Paul Miller
2011-Apr-01  02:18 UTC
[R] Cox Proportional Hazards model with a time-varying covariate
Hello Everyone,
 
I'm learning how to perform various statistical analyses in R. I'm
checking my understanding by replicating examples from my SAS books. Below is an
attempt to replicate a Cox Proportional Hazards model with a time-varying
covariate. I think I'm doing this correctly but am not completely sure. I
would appreciate it if someone could double-check my results. In case people
find it helpful, I've pasted the SAS code below as well.  
 
The R results I'm getting are similar to the SAS results but not very close.
For example, my coefficient for TRT is .2913 in R but SAS gives .3450. I'd
like to be able to run the R Code with method  = "exact" to make it as
same as the AS example but I can't seem to get it to work. R always says
it's "not responding." Is there any chance it would run if I just
waited long enough? And is there a better way I could do the analysis? I was
thinking maybe I could do the analysis without restructuring my data, but I
haven't been able to find anything like that. 
 
Thanks,
 
Paul
 
 
R Code:
#### Example 22.2: Hyalurise in Vitreous Hemorrhage ####
 
connection <- textConnection("
101  32 1 A 3  .   102  20 1 A 4 10   103 -52 0 A 3  .

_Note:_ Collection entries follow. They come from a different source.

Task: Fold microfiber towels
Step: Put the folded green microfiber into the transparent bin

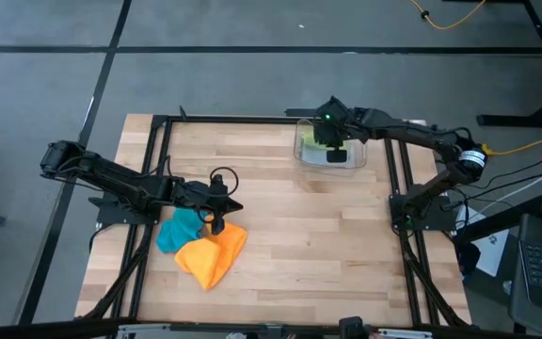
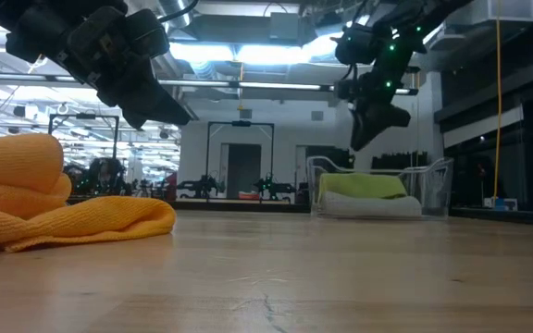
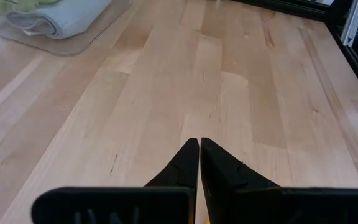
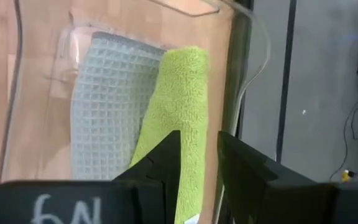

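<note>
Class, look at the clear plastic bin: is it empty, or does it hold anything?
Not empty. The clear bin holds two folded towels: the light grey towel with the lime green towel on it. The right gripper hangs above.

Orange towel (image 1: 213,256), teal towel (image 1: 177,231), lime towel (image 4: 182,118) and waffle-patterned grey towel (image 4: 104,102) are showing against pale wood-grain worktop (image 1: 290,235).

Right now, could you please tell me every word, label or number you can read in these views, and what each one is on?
"N9" or "6N", handwritten in white, orientation unclear: on the right gripper body, above the clear bin.
Nothing else is legible; the towels and table carry no text.
</note>
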Tool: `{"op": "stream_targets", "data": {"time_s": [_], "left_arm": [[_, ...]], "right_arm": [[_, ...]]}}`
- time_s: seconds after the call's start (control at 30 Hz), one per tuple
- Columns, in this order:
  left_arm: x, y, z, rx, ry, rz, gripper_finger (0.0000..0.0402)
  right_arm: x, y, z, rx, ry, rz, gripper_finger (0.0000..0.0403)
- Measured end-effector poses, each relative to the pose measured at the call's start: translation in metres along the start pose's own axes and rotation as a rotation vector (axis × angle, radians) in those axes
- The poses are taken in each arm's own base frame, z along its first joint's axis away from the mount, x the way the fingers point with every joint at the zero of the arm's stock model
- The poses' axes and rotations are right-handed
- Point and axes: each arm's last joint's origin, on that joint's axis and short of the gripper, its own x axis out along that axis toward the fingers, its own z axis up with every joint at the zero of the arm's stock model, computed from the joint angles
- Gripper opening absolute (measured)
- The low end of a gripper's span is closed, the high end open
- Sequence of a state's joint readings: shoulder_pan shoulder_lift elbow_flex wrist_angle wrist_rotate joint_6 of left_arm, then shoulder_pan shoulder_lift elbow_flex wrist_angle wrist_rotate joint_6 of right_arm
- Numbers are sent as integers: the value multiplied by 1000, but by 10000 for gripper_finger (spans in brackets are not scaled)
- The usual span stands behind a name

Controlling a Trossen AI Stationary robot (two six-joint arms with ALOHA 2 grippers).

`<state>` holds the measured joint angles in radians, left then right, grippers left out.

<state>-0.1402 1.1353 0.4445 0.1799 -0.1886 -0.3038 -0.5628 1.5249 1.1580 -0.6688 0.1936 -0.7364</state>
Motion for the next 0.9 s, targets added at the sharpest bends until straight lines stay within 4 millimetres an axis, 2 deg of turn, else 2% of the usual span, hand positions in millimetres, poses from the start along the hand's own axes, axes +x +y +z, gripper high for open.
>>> {"op": "stream_targets", "data": {"time_s": [0.13,0.2,0.47,0.57,0.77,0.9], "left_arm": [[0,0,0,0,3,-10,9],[0,-1,0,0,9,-28,9],[0,-1,0,0,10,-30,9],[0,-1,0,0,10,-29,9],[0,-1,-1,1,13,-28,9],[0,-1,-1,1,13,-28,9]], "right_arm": [[1,1,-1,18,-45,72,111],[1,2,-2,60,-46,83,125],[7,-7,-11,147,-13,78,260],[14,-7,-11,152,-20,113,290],[23,4,-7,189,0,201,287],[7,12,-1,215,12,218,266]]}}
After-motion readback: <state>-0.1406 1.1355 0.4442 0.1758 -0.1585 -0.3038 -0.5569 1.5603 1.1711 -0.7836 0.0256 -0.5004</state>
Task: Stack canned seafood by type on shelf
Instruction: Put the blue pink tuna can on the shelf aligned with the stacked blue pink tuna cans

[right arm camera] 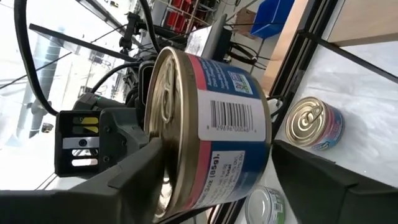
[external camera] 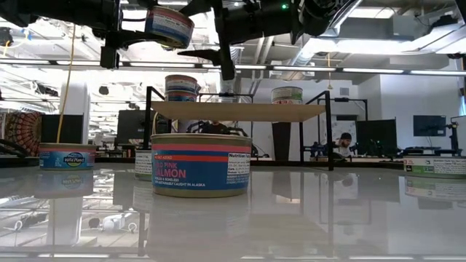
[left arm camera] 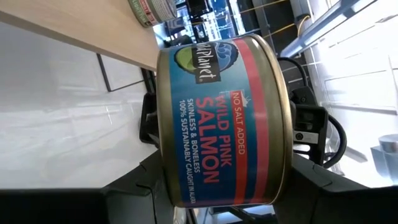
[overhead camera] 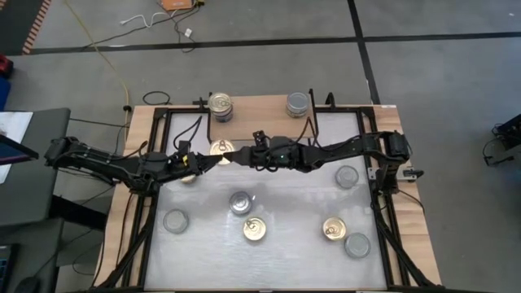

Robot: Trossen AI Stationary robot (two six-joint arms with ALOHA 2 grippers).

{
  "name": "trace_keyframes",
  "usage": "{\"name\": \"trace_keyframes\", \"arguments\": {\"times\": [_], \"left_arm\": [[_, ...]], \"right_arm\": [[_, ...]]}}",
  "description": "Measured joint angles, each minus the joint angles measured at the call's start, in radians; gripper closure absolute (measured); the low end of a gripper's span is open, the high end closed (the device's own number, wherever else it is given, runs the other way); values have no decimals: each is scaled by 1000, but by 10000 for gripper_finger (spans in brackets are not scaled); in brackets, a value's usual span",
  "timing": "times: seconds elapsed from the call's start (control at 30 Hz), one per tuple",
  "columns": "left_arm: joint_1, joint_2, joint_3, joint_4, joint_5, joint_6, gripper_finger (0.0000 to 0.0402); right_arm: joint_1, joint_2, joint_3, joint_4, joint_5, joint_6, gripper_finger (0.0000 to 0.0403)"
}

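A pink-salmon can [overhead camera: 220,149] with a gold lid hangs in the air in front of the shelf [overhead camera: 256,122], between my two grippers. My left gripper [overhead camera: 212,156] comes from the table's left and is shut on the can [left arm camera: 224,118]. My right gripper [overhead camera: 233,154] comes from the table's right and stands open, one finger above the lid [right arm camera: 168,118] and one below the base. I cannot tell whether it touches the can. On the shelf stand a gold-lidded stack [overhead camera: 220,106] and a silver-lidded stack [overhead camera: 298,103]. My left gripper pinches the can across its two flat ends, one finger at the lid's rim [left arm camera: 287,168] and one at the base's rim [left arm camera: 163,180]. The fingers reach in level from the table's left. The can [external camera: 169,25] is lifted clear, nearly upright with its lid up.
Loose cans stand on the white tabletop: silver-lidded ones [overhead camera: 240,203] [overhead camera: 176,220] [overhead camera: 348,176] [overhead camera: 356,244] and gold-lidded ones [overhead camera: 255,230] [overhead camera: 334,229]. Another can [overhead camera: 189,175] shows under the left arm. The shelf's black legs [external camera: 149,124] stand behind the nearest can [external camera: 201,164].
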Motion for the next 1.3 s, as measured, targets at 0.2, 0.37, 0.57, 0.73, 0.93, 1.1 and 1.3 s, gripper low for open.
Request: {"name": "trace_keyframes", "arguments": {"times": [0.2,0.37,0.57,0.73,0.93,1.1,1.3], "left_arm": [[0,0,0,-6,-1,0,210],[0,0,0,-10,-12,9,210],[0,0,0,-18,-16,10,210],[0,0,0,-20,-16,8,210],[0,0,0,-20,-19,5,210],[0,0,0,-21,-19,6,210],[0,-2,0,-35,-16,9,209]], "right_arm": [[0,0,0,-15,-1,39,48],[0,-1,0,-46,-1,88,42],[-6,-1,-1,-14,-13,53,51],[-7,-1,-1,11,-14,29,83],[-7,-1,-1,10,-14,26,124],[-7,-1,-2,8,-14,5,152],[-7,-1,-2,17,-14,11,188]]}}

104   4 0 A 4  .   105  24 1 A 4 52   106  41 1 A 3  .
107  32 0 A 4 12   108  32 1 A 4  .   109  25 0 A 3  .
110 -10 1 A 3  .   111   8 0 A 3  .   112  32 1 A 4  .
113 -52 0 A 4 38   114  45 1 A 3 36   115 -14 0 A 4  .

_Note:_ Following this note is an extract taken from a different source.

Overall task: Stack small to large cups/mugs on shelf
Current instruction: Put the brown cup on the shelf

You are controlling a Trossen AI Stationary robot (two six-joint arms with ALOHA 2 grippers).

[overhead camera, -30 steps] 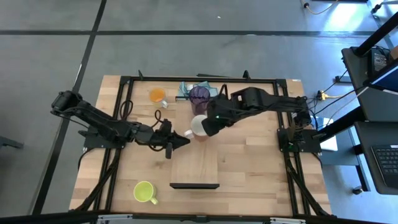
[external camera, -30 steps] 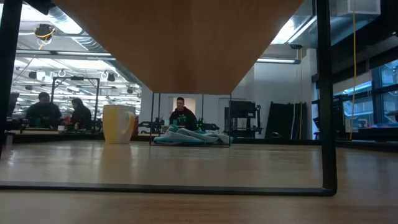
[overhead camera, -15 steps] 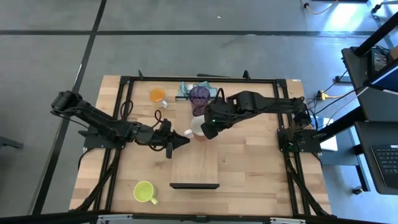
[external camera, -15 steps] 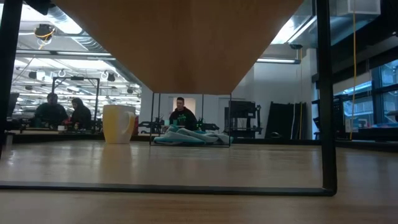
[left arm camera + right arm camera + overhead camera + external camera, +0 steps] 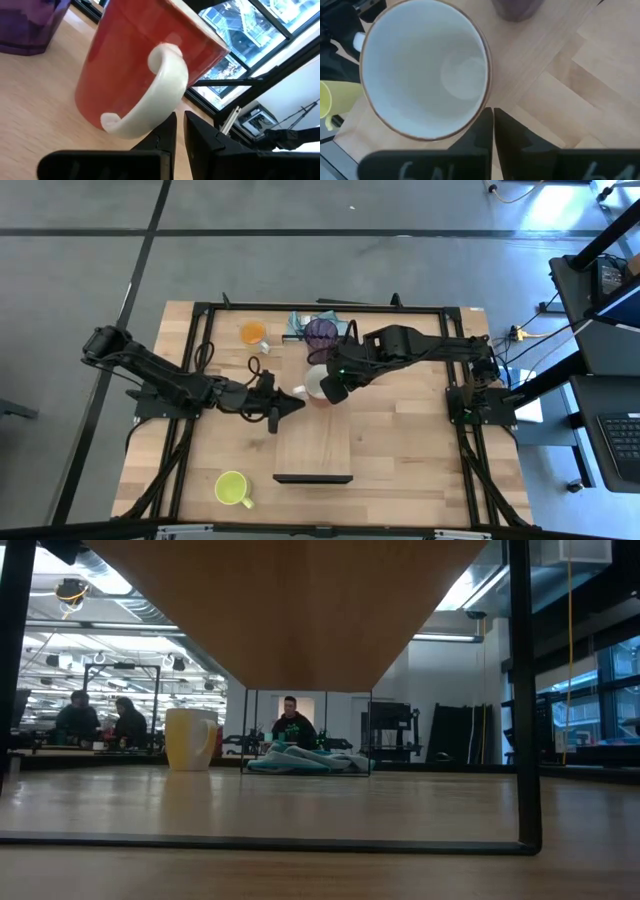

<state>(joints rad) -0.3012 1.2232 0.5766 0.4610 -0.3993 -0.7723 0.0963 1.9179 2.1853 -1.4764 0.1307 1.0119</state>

116   6 1 A 3  .   117 -52 1 A 4  .   118   9 0 A 4 28
119  13 1 A 3  .   120  36 0 A 4  .   121   6 1 A 4  .
122 -42 0 A 4  .   123  44 1 A 3 28   124 -52 0 A 3  .
125  23 1 A 4  .   126  30 1 A 3  .   127  16 0 A 3  .
128   2 1 A 3  .   129  21 0 A 3  6   130  26 1 A 4  .
131   8 0 A 3  .   132  46 1 A 4 18   133  21 1 A 4  .
134  14 1 A 3  .   135 -52 0 A 3  .   136 -24 1 A 3  .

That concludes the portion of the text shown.